Nova stares at her, feeling worry carving a scar through her own heart. She’s seen Bo-Katan vulnerable—but this is offering up information in front of both Din and Wedge. Information Nova didn’t need to pry out of her.
“It went badly.” Bo-Katan stares off somewhere in the past, eyes unfocused past Nova’s shoulder. “Maul killed Satine.”

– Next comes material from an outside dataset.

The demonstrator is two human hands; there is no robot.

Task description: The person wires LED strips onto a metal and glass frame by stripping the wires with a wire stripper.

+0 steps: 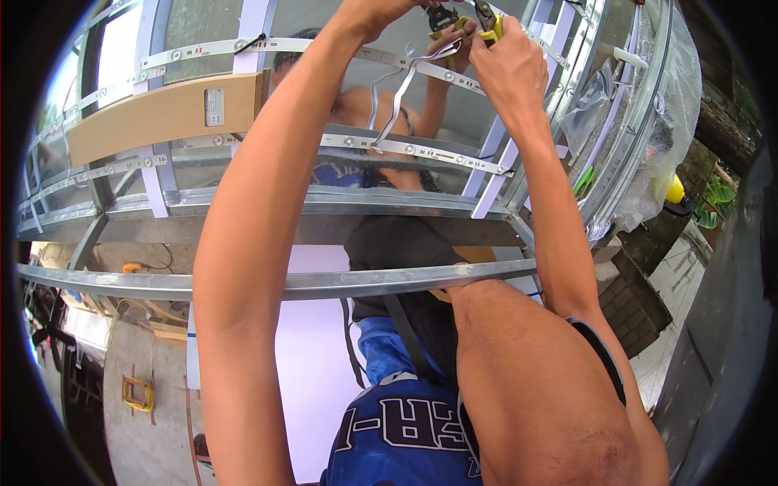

Nova knows this part of the story—barely, but enough—and she strides across the distance, taking Bo-Katan’s trembling hand in her own. Surprised, stunned out of her reverie, Bo-Katan looks over at Nova as if she’s materialized in front of her, but squeezes Nova’s hand back.
“There’s more to the story,” Bo-Katan sighs. “But I wanted revenge. I wanted Mandalore back. So I teamed up with the Jedi. That’s how I met Ahsoka. And Kenobi. They fought alongside me to capture Maul. I wanted to kill him. Obi-Wan, for some reason, said no.” She shakes her head. “Ahsoka told me that I could be a great leader. That Mandalore could change. But I didn’t want change. I wanted to rule it in the way I always thought it should be—I never shared Satine’s idealism. And I thought I would finally have the chance to rule the planet.” She sighs. “But Order 66 happened. And the Empire rose.”
“Bo-Katan—”
“I was rash. And violent. But I refused to do the Empire’s bidding, Nova,” Bo-Katan says, her voice almost wobbly. “I swear.”
Nova squeezes down on her friend’s cold hand. “I believe you.”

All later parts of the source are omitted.